**EXERCISE GOAL:**
The whole listing is to be given again without alteration, except that its pictures are dropped.

**PROVIDED DATA:**
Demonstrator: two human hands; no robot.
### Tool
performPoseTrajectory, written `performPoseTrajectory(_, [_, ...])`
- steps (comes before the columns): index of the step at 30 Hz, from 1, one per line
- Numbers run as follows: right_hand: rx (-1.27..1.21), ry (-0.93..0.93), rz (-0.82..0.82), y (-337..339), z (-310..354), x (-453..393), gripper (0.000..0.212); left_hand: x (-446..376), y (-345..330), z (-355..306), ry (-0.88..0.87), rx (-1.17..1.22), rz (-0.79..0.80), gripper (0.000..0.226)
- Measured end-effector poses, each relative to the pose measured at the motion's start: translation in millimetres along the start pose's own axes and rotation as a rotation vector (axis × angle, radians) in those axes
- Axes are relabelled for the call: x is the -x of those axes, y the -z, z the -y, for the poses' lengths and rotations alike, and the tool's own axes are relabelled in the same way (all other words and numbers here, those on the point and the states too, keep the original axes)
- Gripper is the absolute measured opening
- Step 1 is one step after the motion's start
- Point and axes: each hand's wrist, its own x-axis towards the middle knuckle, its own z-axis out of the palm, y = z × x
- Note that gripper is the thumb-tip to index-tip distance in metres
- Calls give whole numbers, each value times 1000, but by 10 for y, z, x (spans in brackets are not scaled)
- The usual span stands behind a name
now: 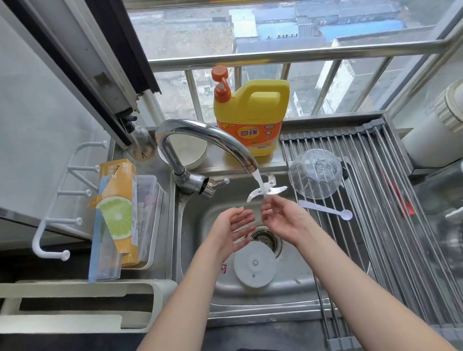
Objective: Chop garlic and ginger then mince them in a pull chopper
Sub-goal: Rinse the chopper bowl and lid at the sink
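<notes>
Over the steel sink [195,268], my right hand [283,218] pinches the shaft of the pull chopper's blade unit [267,190] and holds it up under the water running from the tap [199,138]. My left hand [231,228] is just left of it, fingers relaxed and holding nothing. The chopper's clear bowl [316,173] stands upside down on the roll-up drying rack [382,214]. Its round white lid [254,266] lies in the sink basin beside the drain [263,237].
A white measuring spoon [327,209] lies on the rack. A yellow dish-soap jug [252,119] stands on the window ledge behind the sink. Left of the sink are a box of wrap [118,216] in a tray and a white knife holder [65,306]. Containers crowd the right edge.
</notes>
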Motion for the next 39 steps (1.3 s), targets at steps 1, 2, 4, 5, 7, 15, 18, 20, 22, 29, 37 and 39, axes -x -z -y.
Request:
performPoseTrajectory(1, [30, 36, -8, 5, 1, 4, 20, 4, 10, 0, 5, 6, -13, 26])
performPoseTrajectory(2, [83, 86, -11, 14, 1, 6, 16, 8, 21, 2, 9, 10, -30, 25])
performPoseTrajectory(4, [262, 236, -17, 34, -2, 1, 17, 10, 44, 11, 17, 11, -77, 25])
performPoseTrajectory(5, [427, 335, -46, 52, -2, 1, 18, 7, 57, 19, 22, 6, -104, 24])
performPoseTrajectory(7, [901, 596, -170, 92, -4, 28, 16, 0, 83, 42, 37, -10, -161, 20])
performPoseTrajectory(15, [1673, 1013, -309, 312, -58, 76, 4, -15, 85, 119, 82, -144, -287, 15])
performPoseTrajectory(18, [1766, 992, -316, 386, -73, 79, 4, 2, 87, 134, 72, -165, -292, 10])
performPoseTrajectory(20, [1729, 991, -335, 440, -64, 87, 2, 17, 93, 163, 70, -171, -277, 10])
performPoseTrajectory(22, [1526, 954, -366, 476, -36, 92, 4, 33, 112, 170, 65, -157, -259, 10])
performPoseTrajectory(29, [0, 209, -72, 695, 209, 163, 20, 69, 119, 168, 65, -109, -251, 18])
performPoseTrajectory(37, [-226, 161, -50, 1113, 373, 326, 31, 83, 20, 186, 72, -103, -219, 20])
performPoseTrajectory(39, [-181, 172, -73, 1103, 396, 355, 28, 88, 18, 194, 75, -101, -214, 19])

**THE ANSWER:**
Demonstrator: two human hands; no robot.
### Tool
performPoseTrajectory, written `performPoseTrajectory(_, [_, ...])`
- steps (comes before the columns): index of the step at 30 Hz, from 1, one per line
- Numbers run as follows: right_hand: rx (-1.27..1.21), ry (-0.93..0.93), rz (-0.82..0.82), y (-337..339), z (-310..354), x (-453..393), gripper (0.000..0.212); left_hand: x (-446..376), y (-345..330), z (-355..306), ry (-0.88..0.87), rx (-1.17..1.22), rz (-0.79..0.80), gripper (0.000..0.226)
- Measured end-effector poses, each relative to the pose measured at the motion's start: translation in millimetres along the start pose's own axes and rotation as a rotation vector (axis × angle, radians) in those axes
- Axes are relabelled for the call: x is the -x of those axes, y the -z, z the -y, for the poses' lengths and rotations alike, and the tool's own axes are relabelled in the same way (all other words and numbers here, those on the point and the states too, keep the original axes)
- Gripper is the absolute measured opening
- Step 1 is one step after the motion's start
- Point and axes: each hand's wrist, its own x-axis towards the middle knuckle, its own z-axis out of the palm, y = z × x
- Note that gripper is the thumb-tip to index-tip distance in metres
- Calls give whole numbers, each value times 1000, but by 10 for y, z, x (spans in brackets are not scaled)
- The usual span stands behind a name
now: 
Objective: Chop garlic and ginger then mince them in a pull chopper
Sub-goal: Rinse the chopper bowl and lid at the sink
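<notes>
Over the steel sink [195,268], my right hand [283,218] pinches the shaft of the pull chopper's blade unit [267,190] and holds it up under the water running from the tap [199,138]. My left hand [231,228] is just left of it, fingers relaxed and holding nothing. The chopper's clear bowl [316,173] stands upside down on the roll-up drying rack [382,214]. Its round white lid [254,266] lies in the sink basin beside the drain [263,237].
A white measuring spoon [327,209] lies on the rack. A yellow dish-soap jug [252,119] stands on the window ledge behind the sink. Left of the sink are a box of wrap [118,216] in a tray and a white knife holder [65,306]. Containers crowd the right edge.
</notes>
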Motion for the next 39 steps (1.3 s), targets at steps 1, 2, 4, 5, 7, 15, 18, 20, 22, 29, 37 and 39, axes -x -z -y.
Request:
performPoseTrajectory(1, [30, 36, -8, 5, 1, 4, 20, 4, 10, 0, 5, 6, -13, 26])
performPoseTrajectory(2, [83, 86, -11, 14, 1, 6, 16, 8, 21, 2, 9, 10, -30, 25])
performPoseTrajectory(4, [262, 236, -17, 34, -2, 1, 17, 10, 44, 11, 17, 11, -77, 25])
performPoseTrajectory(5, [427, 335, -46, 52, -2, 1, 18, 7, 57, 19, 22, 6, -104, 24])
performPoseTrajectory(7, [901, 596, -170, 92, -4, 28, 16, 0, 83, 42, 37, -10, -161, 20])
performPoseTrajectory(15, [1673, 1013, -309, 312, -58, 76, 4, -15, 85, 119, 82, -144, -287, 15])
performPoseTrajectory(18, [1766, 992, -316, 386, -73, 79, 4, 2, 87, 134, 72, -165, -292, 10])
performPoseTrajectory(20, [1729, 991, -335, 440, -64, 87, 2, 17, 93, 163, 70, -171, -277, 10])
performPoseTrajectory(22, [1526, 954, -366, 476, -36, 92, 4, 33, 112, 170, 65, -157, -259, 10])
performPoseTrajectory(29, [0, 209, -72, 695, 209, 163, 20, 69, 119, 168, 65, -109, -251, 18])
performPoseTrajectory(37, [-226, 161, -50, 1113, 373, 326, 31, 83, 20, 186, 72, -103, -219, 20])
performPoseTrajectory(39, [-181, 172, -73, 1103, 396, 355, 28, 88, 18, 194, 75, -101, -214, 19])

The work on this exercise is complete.